WORK REQUIRED: All of the material must be duplicated exactly, line by line.
(SUPPLIED DATA Opens)
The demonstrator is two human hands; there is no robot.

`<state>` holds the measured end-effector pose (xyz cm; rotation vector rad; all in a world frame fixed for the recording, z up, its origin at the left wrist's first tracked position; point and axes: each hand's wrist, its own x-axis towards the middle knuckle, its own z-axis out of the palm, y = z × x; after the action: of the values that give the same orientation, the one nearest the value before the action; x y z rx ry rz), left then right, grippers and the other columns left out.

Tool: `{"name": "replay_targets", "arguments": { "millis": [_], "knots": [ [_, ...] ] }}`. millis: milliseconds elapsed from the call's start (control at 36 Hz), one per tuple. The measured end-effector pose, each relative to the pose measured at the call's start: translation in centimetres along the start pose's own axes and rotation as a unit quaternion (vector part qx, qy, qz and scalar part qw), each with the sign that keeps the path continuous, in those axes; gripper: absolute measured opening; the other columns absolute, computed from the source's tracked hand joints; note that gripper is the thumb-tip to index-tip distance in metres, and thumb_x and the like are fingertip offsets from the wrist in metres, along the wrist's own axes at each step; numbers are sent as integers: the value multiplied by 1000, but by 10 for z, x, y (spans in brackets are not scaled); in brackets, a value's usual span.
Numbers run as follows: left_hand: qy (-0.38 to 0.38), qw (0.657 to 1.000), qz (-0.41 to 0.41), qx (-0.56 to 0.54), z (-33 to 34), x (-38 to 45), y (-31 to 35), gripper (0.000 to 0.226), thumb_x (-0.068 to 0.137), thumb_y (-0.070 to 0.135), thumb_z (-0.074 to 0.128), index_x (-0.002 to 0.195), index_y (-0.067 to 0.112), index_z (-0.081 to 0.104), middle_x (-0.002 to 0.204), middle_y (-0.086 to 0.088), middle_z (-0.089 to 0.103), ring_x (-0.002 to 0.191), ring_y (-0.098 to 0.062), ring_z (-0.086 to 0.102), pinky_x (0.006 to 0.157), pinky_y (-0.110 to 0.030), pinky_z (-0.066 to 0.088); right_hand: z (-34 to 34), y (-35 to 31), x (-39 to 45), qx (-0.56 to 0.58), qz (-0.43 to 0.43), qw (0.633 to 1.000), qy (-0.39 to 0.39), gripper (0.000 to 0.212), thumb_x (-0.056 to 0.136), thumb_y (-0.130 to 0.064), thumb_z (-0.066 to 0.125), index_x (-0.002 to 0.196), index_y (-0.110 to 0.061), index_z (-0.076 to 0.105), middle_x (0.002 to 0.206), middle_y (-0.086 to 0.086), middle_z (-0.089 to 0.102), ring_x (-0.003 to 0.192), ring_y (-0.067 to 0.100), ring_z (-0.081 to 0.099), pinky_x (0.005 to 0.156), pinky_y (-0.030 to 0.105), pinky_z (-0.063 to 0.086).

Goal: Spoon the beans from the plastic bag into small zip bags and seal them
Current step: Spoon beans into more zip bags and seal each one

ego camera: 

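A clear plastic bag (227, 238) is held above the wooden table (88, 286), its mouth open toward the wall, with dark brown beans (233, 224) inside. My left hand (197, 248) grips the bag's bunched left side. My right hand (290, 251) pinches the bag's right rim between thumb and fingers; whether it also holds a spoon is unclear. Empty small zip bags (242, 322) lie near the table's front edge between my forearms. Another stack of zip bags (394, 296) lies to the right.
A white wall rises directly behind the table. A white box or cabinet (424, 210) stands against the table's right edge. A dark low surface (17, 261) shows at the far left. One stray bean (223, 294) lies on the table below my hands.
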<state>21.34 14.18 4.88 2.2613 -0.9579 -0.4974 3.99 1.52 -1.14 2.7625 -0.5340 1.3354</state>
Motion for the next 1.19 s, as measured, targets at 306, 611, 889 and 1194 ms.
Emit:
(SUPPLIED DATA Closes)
EXERCISE SOLUTION:
The demonstrator is two human hands; there is no robot.

`<state>` holds the measured end-effector pose (xyz cm; rotation vector rad; all in a world frame fixed for the recording, z up, its origin at the left wrist's first tracked position; point and axes: each hand's wrist, its own x-axis towards the middle knuckle, its own z-axis out of the palm, y = z × x; after the action: of the values that give the same orientation, the one nearest the value before the action; x y z rx ry rz), left then right, grippers and the other columns left out.

Tool: `{"name": "replay_targets", "arguments": { "millis": [_], "knots": [ [_, ...] ] }}`. millis: milliseconds elapsed from the call's start (control at 36 Hz), one per tuple. The measured end-effector pose, each relative to the pose measured at the call's start: translation in centimetres along the start pose's own axes and rotation as a unit quaternion (vector part qx, qy, qz and scalar part qw), each with the sign that keeps the path continuous, in those axes; gripper: absolute measured opening; the other columns absolute, computed from the source's tracked hand joints; note that gripper is the thumb-tip to index-tip distance in metres, and thumb_x and the like are fingertip offsets from the wrist in metres, along the wrist's own axes at each step; numbers are sent as integers: the value multiplied by 1000, but by 10 for z, x, y (spans in brackets are not scaled); in brackets, a value's usual span.
Numbers run as follows: left_hand: qy (-0.38 to 0.38), qw (0.657 to 1.000), qz (-0.41 to 0.41), qx (-0.56 to 0.54), z (-33 to 34), x (-38 to 45), y (-31 to 35), gripper (0.000 to 0.226), thumb_x (-0.068 to 0.137), thumb_y (-0.070 to 0.135), thumb_z (-0.074 to 0.128), index_x (-0.002 to 0.195), index_y (-0.067 to 0.112), index_z (-0.081 to 0.104), middle_x (-0.002 to 0.204), middle_y (-0.086 to 0.088), middle_z (-0.089 to 0.103), ring_x (-0.002 to 0.191), ring_y (-0.098 to 0.062), ring_z (-0.086 to 0.102), pinky_x (0.006 to 0.157), pinky_y (-0.110 to 0.030), pinky_z (-0.066 to 0.088); right_hand: z (-34 to 34), y (-35 to 31), x (-39 to 45), qx (-0.56 to 0.58), qz (-0.43 to 0.43), qw (0.633 to 1.000), qy (-0.39 to 0.39), gripper (0.000 to 0.212), thumb_x (-0.056 to 0.136), thumb_y (-0.130 to 0.064), thumb_z (-0.066 to 0.125), index_x (-0.002 to 0.196), index_y (-0.110 to 0.061), index_z (-0.076 to 0.105), middle_x (0.002 to 0.206), middle_y (-0.086 to 0.086), middle_z (-0.089 to 0.102), ring_x (-0.003 to 0.192), ring_y (-0.067 to 0.100), ring_z (-0.081 to 0.099), pinky_x (0.005 to 0.156), pinky_y (-0.030 to 0.105), pinky_z (-0.063 to 0.086).

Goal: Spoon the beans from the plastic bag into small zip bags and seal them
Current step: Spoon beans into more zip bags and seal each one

ego camera: 

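A clear plastic bag (227, 238) is held above the wooden table (88, 286), its mouth open toward the wall, with dark brown beans (233, 224) inside. My left hand (197, 248) grips the bag's bunched left side. My right hand (290, 251) pinches the bag's right rim between thumb and fingers; whether it also holds a spoon is unclear. Empty small zip bags (242, 322) lie near the table's front edge between my forearms. Another stack of zip bags (394, 296) lies to the right.
A white wall rises directly behind the table. A white box or cabinet (424, 210) stands against the table's right edge. A dark low surface (17, 261) shows at the far left. One stray bean (223, 294) lies on the table below my hands.
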<state>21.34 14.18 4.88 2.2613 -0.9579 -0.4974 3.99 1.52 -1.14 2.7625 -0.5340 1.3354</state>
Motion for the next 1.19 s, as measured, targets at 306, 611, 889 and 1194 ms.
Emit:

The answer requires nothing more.